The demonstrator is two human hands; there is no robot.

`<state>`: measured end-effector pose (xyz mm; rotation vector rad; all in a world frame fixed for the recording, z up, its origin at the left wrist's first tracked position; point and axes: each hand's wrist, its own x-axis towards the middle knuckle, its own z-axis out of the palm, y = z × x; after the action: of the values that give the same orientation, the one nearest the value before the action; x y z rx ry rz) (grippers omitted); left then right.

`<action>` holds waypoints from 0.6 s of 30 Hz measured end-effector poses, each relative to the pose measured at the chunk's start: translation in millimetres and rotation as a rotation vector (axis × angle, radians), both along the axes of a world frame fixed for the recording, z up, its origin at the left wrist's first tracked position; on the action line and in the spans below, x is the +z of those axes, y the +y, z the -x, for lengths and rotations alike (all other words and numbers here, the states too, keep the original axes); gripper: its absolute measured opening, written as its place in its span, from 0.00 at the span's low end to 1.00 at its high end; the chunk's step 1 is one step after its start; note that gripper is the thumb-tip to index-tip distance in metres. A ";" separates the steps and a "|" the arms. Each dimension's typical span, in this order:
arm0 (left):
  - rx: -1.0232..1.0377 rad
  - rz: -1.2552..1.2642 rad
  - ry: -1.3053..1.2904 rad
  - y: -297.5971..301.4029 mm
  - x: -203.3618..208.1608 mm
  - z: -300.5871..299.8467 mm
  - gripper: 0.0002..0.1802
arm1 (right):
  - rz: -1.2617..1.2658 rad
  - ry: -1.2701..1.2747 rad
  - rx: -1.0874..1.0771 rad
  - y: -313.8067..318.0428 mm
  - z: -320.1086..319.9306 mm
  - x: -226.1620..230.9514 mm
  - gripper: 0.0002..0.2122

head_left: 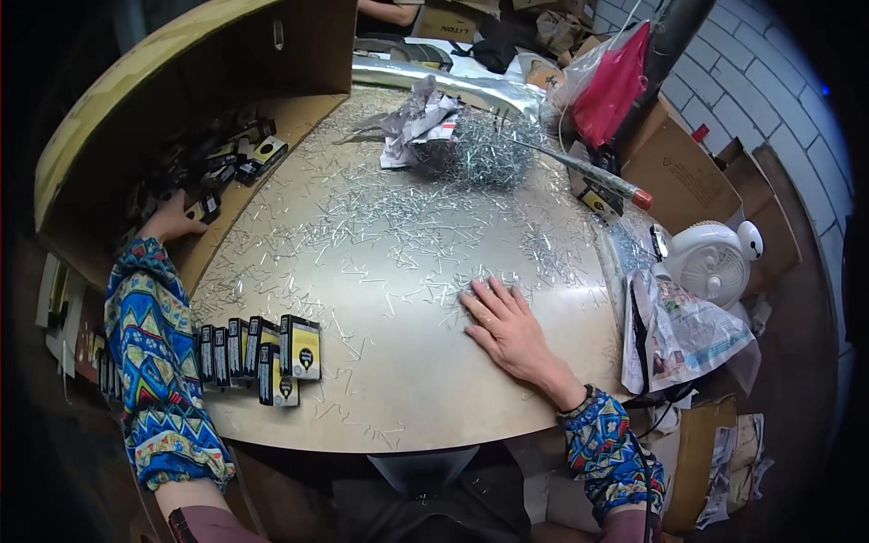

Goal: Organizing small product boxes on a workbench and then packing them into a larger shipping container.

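My left hand (170, 217) reaches into a large cardboard box (204, 262) lying on its side at the left. Its thumb and fingers close around a small black and yellow box (206, 209); some fingers are hidden. Several similar boxes lie heaped beside it. My right hand (509, 328) rests palm down on the table (425, 416), fingers stretched, touching a few loose bent metal wire pieces (389, 222). Between my arms, at the near left, several small black and yellow boxes (300, 347) stand in a row.
A tangled pile of wire pieces (493, 149) with crumpled paper (418, 122) sits at the back. A stick with a red end (641, 197) juts toward the right. Along the right edge are a white fan (711, 262) and a plastic-wrapped bundle (688, 335). A person's arm (389, 11) shows behind.
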<state>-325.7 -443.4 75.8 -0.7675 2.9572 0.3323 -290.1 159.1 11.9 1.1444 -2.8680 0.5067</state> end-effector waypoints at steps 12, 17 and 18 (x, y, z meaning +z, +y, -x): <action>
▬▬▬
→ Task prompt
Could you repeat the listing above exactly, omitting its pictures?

→ Your solution
The demonstrator is two human hands; there is no robot.

`<state>`: measured end-effector pose (xyz mm; rotation vector rad; all in a world frame fixed for the recording, z up, its origin at the left wrist's first tracked position; point and axes: each hand's wrist, its own x-axis towards the middle knuckle, its own z-axis out of the palm, y = z × x; after the action: of the values that give the same orientation, the one nearest the value before the action; x y z rx ry rz) (grippers omitted); left then right.

`<action>` holds waypoints from 0.6 s of 30 Hz measured end-effector poses, each relative to the pose measured at the chunk's start: translation in millimetres and rotation as a rotation vector (axis × angle, radians), both along the axes of a world frame fixed for the recording, z up, its origin at the left wrist's first tracked position; on the action line and in the spans below, x is the +z of those axes, y the +y, z the -x, for lengths and rotations alike (all other words and numbers here, the states too, keep the original axes); gripper: its absolute measured opening, written as its place in its span, from 0.00 at the span's low end to 1.00 at its high end; the chunk's step 1 is one step after its start; note that gripper is the thumb-tip to index-tip distance in metres. A ";" separates the steps and a "|" the arms. Each dimension's typical span, in this order:
arm0 (left):
  - rx: -1.0232..1.0377 rad
  - rz: -1.2552..1.2642 rad
  - ry: -1.3053..1.2904 rad
  - y: -297.5971..301.4029 mm
  - x: -203.3618..208.1608 mm
  - z: -300.5871..299.8467 mm
  - gripper: 0.0002..0.1802
arm1 (right):
  - rz: -1.2617..1.2658 rad
  - ry: -1.2701..1.2747 rad
  - rx: -1.0874..1.0771 rad
  - y: -313.8067..318.0428 mm
  - z: -320.1086..319.9306 mm
  - x: -226.1620..230.9514 mm
  - gripper: 0.0002..0.2122

head_left: 

Goal: Organizing small product boxes on a workbench and then packing them into a larger shipping container.

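My left hand (170, 217) reaches into a large cardboard box (204, 262) lying on its side at the left. Its thumb and fingers close around a small black and yellow box (206, 209); some fingers are hidden. Several similar boxes lie heaped beside it. My right hand (509, 328) rests palm down on the table (425, 416), fingers stretched, touching a few loose bent metal wire pieces (389, 222). Between my arms, at the near left, several small black and yellow boxes (300, 347) stand in a row.
A tangled pile of wire pieces (493, 149) with crumpled paper (418, 122) sits at the back. A stick with a red end (641, 197) juts toward the right. Along the right edge are a white fan (711, 262) and a plastic-wrapped bundle (688, 335). A person's arm (389, 11) shows behind.
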<state>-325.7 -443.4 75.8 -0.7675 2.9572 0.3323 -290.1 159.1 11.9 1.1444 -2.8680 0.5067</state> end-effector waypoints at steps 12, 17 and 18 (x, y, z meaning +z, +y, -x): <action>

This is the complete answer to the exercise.